## Exercise instructions
Lines with the word "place" in them are the ones to copy from the records.

____ Dataset excerpts

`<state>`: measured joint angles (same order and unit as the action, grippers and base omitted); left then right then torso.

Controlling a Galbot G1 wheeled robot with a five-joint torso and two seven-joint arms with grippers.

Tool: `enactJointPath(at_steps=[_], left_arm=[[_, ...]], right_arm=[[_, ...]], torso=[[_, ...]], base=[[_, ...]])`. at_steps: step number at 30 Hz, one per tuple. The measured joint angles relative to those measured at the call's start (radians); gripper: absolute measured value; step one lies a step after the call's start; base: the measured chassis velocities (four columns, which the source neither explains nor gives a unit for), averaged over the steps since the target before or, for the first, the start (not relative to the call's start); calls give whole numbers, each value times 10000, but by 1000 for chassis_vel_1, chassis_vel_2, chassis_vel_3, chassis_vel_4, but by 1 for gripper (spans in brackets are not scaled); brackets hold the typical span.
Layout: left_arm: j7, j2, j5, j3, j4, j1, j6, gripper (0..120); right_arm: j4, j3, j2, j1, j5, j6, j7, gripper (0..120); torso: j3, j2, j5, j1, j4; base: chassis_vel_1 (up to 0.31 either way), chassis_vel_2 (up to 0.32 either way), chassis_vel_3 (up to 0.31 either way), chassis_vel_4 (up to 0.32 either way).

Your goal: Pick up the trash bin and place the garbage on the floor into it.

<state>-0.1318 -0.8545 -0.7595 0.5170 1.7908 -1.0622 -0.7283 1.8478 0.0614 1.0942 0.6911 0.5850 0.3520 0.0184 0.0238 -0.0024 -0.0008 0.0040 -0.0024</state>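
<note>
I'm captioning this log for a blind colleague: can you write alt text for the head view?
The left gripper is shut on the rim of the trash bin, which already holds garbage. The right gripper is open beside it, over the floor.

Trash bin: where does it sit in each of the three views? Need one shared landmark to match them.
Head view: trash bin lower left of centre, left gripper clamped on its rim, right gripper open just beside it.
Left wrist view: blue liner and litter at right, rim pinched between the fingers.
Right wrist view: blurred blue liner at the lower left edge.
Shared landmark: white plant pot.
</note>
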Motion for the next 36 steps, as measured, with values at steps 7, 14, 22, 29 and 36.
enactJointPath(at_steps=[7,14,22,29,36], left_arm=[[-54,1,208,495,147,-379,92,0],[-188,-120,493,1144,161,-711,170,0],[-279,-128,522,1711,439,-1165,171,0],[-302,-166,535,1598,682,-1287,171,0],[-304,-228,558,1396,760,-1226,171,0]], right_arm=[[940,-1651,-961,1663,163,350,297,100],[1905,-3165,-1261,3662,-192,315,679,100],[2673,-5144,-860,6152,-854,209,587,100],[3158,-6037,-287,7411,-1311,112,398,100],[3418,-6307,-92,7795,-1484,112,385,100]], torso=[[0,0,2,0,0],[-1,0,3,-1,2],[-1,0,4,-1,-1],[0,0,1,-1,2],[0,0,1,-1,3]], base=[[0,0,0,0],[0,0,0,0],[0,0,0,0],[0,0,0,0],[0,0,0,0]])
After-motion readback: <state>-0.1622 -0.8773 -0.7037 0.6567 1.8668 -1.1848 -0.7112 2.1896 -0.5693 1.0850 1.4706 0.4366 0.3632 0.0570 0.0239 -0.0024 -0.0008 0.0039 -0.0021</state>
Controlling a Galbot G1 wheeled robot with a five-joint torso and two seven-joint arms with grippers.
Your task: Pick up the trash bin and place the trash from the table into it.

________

## Answer for the task
Your goal: Pick up the trash bin and place the garbage on the floor into it.
Your task: Pick up the trash bin and place the trash from the table into it.

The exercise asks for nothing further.